My father loved the idea.

"Yes, Rosalind, I can see you doing that. And just think of the appeal to a Western audience: ethnic dancing and an organic maize cob. These buggers have no fertilizer."

Another episode, we decided, would be dedicated to the miracle of Zimbabwean cheese. My father had discovered that due to a shortage of one vital ingredient (or perhaps the loss of skilled staff), the usually tasteless Gouda that the state Dairy Marketing Board manufactured had now turned into a delectably rich and creamy Brie- as tasty as anything you might find in Provence. He bought several wheels of it at a time at the DMB ware house in Mutare, worried that they might discover and correct their mistake and it would go back to tasting awful. Finally, we decided that each episode would show them cooking up some masterpiece on that gas stove by candlelight on the kitchen floor during a power outage.

"We need more atmosphere," I told them. "A sense of place."
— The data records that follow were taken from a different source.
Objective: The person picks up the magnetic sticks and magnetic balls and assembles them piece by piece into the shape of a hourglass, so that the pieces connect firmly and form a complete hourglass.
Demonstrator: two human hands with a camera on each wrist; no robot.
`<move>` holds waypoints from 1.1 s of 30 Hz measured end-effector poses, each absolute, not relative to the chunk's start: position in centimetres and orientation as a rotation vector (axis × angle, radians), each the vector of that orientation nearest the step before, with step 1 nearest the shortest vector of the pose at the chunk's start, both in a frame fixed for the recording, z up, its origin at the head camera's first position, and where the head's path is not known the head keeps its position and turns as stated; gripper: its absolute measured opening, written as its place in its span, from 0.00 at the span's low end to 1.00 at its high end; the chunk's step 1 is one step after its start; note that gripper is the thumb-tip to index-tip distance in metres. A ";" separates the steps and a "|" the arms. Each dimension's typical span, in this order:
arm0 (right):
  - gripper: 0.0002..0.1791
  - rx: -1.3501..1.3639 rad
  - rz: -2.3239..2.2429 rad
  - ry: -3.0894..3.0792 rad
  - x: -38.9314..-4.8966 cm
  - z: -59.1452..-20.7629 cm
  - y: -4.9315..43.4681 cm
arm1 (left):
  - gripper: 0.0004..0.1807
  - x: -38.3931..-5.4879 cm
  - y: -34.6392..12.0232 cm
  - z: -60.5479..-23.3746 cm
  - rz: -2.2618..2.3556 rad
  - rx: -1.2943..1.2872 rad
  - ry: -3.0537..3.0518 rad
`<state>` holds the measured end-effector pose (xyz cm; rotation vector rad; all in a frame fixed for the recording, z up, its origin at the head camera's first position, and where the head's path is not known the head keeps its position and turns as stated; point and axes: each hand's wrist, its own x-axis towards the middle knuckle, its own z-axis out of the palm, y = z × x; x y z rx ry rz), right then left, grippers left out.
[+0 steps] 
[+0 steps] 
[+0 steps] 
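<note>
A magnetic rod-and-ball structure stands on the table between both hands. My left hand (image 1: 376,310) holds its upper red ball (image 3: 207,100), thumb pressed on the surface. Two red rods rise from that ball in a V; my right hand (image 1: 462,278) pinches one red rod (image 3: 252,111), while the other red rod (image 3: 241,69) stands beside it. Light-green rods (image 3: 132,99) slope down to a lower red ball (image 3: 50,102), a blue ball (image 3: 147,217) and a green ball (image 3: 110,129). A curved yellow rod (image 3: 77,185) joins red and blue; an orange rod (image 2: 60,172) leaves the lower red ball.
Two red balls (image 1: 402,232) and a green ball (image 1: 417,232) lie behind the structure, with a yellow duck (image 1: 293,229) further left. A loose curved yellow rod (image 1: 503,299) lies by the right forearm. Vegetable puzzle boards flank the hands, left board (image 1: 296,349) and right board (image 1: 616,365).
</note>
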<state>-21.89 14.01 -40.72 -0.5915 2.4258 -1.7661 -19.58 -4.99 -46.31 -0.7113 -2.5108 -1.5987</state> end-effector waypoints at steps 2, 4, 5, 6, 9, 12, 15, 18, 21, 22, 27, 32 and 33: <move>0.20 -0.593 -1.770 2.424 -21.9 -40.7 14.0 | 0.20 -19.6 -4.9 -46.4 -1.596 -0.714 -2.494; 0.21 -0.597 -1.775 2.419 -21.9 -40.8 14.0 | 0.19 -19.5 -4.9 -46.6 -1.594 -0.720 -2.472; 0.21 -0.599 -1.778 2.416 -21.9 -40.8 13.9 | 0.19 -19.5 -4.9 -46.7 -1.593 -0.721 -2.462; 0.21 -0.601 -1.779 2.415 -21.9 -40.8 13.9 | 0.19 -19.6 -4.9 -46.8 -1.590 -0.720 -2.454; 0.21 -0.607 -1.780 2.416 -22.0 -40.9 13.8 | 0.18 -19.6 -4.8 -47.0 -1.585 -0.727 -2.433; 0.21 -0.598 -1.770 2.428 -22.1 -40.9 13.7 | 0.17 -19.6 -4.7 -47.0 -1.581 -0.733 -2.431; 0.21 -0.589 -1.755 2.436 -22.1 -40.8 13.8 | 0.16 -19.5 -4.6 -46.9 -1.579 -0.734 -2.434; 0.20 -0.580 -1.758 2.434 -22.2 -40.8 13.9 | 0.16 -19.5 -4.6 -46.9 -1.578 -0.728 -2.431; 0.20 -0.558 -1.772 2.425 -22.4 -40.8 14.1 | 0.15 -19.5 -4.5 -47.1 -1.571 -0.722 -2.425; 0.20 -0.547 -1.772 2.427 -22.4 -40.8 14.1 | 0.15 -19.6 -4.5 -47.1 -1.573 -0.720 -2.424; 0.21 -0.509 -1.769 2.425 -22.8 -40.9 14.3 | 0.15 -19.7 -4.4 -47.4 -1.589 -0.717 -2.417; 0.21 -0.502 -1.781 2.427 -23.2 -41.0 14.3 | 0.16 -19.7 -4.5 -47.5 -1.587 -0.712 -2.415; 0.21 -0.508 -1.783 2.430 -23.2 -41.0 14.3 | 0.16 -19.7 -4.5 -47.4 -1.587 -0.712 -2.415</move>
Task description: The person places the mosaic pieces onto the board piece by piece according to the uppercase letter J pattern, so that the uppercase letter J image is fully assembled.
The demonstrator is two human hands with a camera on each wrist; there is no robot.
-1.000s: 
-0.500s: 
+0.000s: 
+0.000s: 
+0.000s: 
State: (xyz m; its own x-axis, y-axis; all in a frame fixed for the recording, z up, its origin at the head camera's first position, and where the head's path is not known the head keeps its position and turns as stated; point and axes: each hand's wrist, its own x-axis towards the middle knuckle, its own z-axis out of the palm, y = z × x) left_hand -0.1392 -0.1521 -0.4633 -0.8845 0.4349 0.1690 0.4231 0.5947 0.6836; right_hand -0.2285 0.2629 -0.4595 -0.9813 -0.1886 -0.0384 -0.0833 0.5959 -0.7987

"I know," said my mother, warming to the theme. "We could fire up the generator and eat each meal in front of the TV, watching a speech by Mugabe ranting about us ‘white imperialist running dogs of capitalism,' or the ‘homosexual government of Tony Blair.'"

We burst out laughing.

"You know what?" Dad guffawed. "It could work. I reckon that Anthony Bourdain chap would come out here and present it. He goes to some really wacky places." My mom's eyes lit up at the thought of the dashing Kitchen Confidential star coming out to visit them.

You can find more information on The Last Resort, on Douglas' site, including where to buy it. If you're an author or a book publicist and you want to participate in the Gawker Book Club, send me an email.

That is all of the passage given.